= Given information =
------------
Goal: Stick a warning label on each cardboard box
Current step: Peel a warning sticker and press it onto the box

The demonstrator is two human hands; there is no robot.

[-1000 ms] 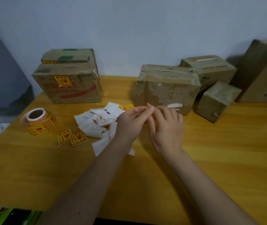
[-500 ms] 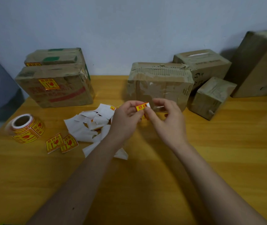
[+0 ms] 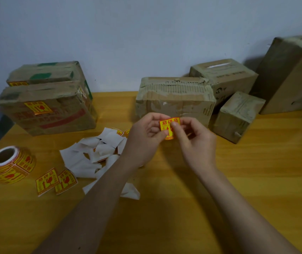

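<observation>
A yellow warning label (image 3: 169, 125) with red print is being held up in front of the middle cardboard box (image 3: 174, 99), above the wooden counter (image 3: 256, 171). Three red Chinese characters are running across its top edge; the smaller marks below are partly covered by fingertips and too blurred to read. The left hand (image 3: 144, 142) is pinching the label's left side between thumb and fingers, while the right hand (image 3: 196, 143) is pinching its right side, both sets of fingers closed on it. Both forearms are reaching in from the bottom edge, bare, with the wrists angling toward each other.

At the left, two boxes are standing one behind the other; the front box (image 3: 45, 109) is already wearing a matching label (image 3: 38, 107) over faded red lettering, and the back box (image 3: 49, 74) is showing one at its corner. A label roll (image 3: 9, 165) is lying near two loose labels (image 3: 55, 181) and a heap of white backing scraps (image 3: 95, 153). Three more boxes (image 3: 238, 114) are sitting at the right.
</observation>
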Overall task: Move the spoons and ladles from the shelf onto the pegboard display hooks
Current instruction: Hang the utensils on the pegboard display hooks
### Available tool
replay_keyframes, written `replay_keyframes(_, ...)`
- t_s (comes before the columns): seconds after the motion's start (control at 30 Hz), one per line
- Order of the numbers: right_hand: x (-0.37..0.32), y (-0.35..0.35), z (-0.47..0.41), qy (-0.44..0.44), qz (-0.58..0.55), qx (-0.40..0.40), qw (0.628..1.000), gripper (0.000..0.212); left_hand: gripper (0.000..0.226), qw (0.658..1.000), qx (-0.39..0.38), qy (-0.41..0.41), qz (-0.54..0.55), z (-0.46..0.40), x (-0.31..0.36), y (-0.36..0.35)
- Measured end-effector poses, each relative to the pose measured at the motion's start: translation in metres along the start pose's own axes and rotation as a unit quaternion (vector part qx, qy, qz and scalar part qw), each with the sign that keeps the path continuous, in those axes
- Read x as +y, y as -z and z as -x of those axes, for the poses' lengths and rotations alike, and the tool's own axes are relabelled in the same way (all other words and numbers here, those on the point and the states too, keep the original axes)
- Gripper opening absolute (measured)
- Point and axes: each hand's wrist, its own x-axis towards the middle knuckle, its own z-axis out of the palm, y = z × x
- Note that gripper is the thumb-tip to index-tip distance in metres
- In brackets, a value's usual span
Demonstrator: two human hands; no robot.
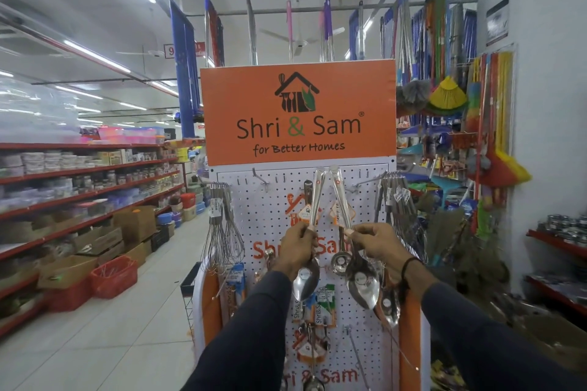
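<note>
A white pegboard (266,219) stands in front of me under an orange "Shri & Sam" sign (298,111). My left hand (297,249) grips the handle of a large steel spoon (306,279), bowl down, handle top near the upper hooks. My right hand (378,244) grips another large steel spoon (362,286) the same way. Both handles rise and meet near a hook (327,170) at the board's top. A small ladle (340,259) hangs on the board between my hands.
Whisks (222,232) hang at the board's left and a bunch of steel utensils (397,200) at its right. Packaged tools hang lower down. Red shelves with boxes line the aisle on the left. Brooms and mops fill the right side.
</note>
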Motion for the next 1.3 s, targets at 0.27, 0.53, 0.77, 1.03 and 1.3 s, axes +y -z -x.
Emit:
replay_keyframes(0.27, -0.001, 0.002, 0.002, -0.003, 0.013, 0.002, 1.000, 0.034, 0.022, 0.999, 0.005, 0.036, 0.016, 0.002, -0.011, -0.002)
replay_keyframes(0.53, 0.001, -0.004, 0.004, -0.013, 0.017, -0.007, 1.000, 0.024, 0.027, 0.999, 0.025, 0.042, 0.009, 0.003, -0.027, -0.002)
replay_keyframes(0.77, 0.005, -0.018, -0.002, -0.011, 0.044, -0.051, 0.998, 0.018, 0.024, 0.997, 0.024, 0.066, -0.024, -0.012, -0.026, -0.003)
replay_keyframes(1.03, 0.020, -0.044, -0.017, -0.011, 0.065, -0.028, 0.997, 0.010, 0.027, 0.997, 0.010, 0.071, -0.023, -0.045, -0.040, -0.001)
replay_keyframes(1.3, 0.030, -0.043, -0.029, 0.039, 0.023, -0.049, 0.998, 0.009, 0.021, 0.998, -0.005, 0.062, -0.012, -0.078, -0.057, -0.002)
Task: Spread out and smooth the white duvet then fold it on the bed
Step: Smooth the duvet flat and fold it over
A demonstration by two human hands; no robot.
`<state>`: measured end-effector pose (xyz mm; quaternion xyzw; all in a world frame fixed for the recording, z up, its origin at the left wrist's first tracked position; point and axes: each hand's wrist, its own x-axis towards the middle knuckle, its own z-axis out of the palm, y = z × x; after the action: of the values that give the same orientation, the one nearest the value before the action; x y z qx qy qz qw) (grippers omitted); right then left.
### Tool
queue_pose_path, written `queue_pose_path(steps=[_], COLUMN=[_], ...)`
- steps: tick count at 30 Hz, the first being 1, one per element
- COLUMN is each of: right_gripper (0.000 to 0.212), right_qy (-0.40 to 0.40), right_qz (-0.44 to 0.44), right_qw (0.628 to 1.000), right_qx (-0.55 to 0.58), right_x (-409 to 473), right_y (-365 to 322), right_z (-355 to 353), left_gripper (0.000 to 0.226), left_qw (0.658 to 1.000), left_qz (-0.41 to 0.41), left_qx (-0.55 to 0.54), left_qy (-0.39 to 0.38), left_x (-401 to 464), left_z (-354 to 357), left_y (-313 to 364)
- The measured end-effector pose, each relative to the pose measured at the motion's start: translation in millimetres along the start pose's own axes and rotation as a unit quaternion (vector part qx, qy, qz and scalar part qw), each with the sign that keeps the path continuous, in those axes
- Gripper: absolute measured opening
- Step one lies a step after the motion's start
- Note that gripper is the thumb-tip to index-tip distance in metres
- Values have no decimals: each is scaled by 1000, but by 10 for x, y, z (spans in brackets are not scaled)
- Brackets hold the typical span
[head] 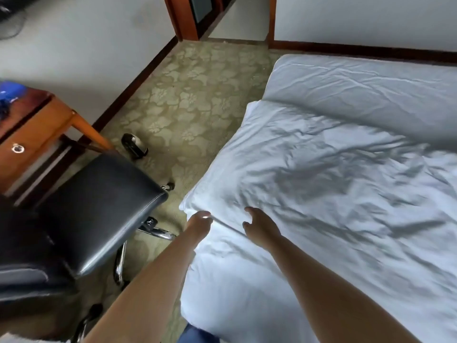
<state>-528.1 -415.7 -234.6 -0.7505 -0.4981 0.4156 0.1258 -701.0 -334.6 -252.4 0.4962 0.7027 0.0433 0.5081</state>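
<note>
The white duvet lies wrinkled over the bed, its left edge hanging at the bedside. My left hand is at that left edge, its fingers hidden in the fabric fold, so its hold is unclear. My right hand hovers over or rests lightly on the duvet a little to the right, fingers spread and loosely bent, holding nothing. Beyond the duvet's far edge the flat white sheet shows.
A black office chair with chrome legs stands close to the bed's left side. A wooden desk is at the far left. Patterned carpet runs between them toward a wooden door frame.
</note>
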Motion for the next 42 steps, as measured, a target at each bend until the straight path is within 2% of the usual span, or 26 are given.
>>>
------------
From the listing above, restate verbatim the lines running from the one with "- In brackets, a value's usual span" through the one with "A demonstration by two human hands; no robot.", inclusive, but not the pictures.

- In brackets, a value's usual span
Demonstrator: two human hands; no robot.
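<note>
A white pegboard (266,219) stands in front of me under an orange "Shri & Sam" sign (298,111). My left hand (297,249) grips the handle of a large steel spoon (306,279), bowl down, handle top near the upper hooks. My right hand (378,244) grips another large steel spoon (362,286) the same way. Both handles rise and meet near a hook (327,170) at the board's top. A small ladle (340,259) hangs on the board between my hands.
Whisks (222,232) hang at the board's left and a bunch of steel utensils (397,200) at its right. Packaged tools hang lower down. Red shelves with boxes line the aisle on the left. Brooms and mops fill the right side.
</note>
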Motion for the next 1.3 s, targets at 0.27, 0.53, 0.77, 1.03 and 1.3 s, axes +y -z -x.
Emit:
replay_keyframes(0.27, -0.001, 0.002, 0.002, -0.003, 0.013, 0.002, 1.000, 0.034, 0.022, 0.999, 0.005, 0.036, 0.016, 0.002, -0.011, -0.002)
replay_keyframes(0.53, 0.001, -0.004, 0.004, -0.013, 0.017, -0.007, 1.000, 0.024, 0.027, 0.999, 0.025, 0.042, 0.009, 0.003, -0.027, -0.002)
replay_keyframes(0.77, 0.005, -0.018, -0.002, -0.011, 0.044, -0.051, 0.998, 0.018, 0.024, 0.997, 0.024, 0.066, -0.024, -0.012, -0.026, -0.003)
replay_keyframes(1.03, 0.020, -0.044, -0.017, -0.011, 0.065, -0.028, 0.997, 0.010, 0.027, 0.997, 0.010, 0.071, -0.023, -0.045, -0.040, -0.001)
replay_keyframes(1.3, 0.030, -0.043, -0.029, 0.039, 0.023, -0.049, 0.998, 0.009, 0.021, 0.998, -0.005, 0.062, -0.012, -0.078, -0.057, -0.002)
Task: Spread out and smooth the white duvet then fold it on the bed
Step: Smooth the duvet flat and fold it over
A demonstration by two human hands; no robot.

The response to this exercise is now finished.